Un périple pas de tout repos pour Beau (Joachin Phoenix). ©A24

Au début, on ne voit qu’un écran noir et on entend des cris étouffés avant qu’émergent des silhouettes floues. Les cris et les sons sont de plus en plus envahissants, agressifs. Beau is afraid, troisième film d’Ari Aster, s’ouvre sur un cri primal. Quelque quarante ans plus trad, le bébé devenu grand et Beau (Joaquin Phoenix) est chez son psy. Inadapté, atteint d'agoraphobie, il entre en PLS quand il doit se rendre à l’anniversaire de sa mère Mona (Patti LuPone).

Sur le chemin du retour, des échappés d’asile se trucident. La ville semble livrée proie au chaos le plus violent. Ou s’agit-il d’une projection des traumas de Beau ? Un enchaînement de circonstances lui fait rater son avion. Culpabilisé par une ultime péripétie, Beau s’engage dans un périple qui prend les tours et les détours d’une odyssée picaresque parsemée de rencontres étranges et de visions cathartiques. Réalité ou cauchemar éveillé ? Beau plonge aux tréfonds de son âme tourmentée par le complexe d’Œdipe.

guillement

Mon prochain (film) sera soit une comédie cauchemardesque, soit un gros mélodrame domestique maladif.

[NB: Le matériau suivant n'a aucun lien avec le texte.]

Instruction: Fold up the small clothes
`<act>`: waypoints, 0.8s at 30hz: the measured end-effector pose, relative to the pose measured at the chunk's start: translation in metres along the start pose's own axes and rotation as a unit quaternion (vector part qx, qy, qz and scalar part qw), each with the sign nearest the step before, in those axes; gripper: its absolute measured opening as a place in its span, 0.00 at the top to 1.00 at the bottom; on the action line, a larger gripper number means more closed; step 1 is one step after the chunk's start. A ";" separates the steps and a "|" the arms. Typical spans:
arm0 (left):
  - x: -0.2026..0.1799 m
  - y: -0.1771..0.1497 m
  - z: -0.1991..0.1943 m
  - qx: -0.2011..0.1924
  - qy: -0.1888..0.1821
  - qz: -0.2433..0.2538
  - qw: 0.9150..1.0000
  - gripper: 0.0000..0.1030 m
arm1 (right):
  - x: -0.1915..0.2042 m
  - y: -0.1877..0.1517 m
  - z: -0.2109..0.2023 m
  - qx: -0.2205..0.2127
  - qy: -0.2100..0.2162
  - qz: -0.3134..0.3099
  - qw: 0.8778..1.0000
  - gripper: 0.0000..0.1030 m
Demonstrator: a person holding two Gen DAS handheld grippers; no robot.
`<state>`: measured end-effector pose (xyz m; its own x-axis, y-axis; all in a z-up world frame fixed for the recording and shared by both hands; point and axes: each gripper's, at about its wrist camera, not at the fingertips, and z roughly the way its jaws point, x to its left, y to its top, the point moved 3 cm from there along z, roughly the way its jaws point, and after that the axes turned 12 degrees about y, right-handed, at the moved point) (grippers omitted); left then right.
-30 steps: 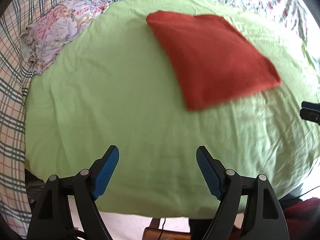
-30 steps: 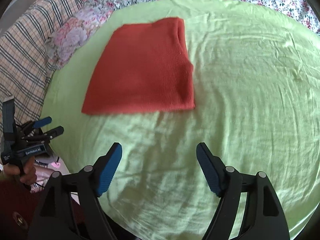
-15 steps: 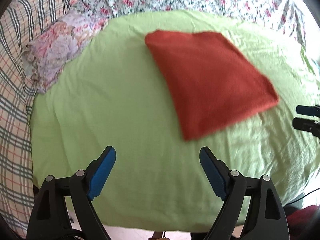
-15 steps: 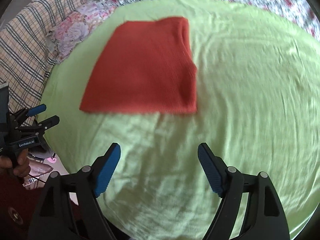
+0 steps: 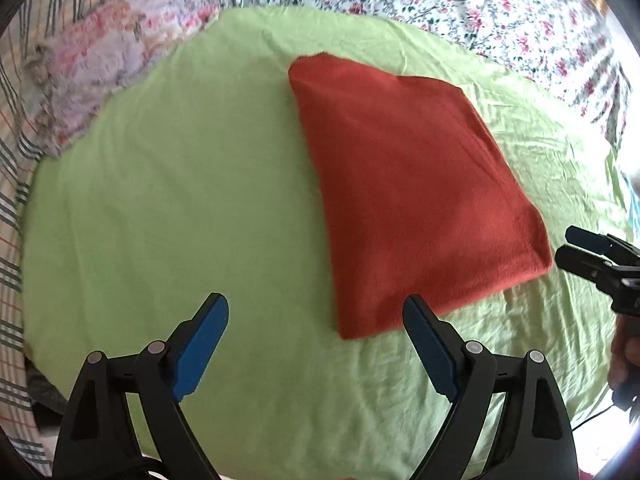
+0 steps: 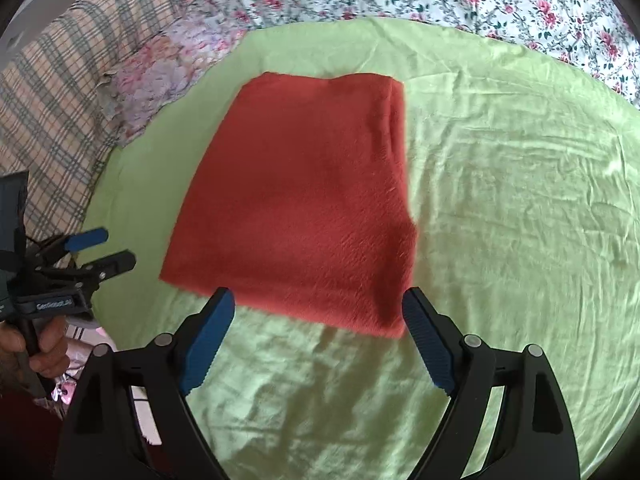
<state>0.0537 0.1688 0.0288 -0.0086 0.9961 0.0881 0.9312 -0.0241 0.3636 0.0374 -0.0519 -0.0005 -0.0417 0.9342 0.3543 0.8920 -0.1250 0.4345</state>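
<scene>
- The red cloth (image 6: 304,204) lies folded flat on the green sheet (image 6: 520,200) spread over the bed.
- The right hand-held gripper (image 6: 318,320) stands wide open and empty, its jaws having just been opening; the cloth's near edge lies just ahead, between its fingertips.
- The left hand-held gripper (image 5: 316,324), also wide and empty, has only the near corner by its right finger.
- Judged nearer: the right.

Both grippers: black frames, 2 blue ribbed pads (image 6: 208,334), silver screws, white lettering
</scene>
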 end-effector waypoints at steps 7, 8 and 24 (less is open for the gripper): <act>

”Mon prochain (film) sera soit une comédie cauchemardesque, soit un gros mélodrame domestique maladif” avait annoncé Ari Aster. Le réalisateur n’a pas transigé : il a combiné les deux. Depuis son premier film, Hérédité, l’auteur du déjà culte Midsommar affectionne le cinéma de genre pour traiter plus profondément des traumas : rapport à la mère dans le premier, deuil dans le deuxième, toujours sur fond de culpabilité.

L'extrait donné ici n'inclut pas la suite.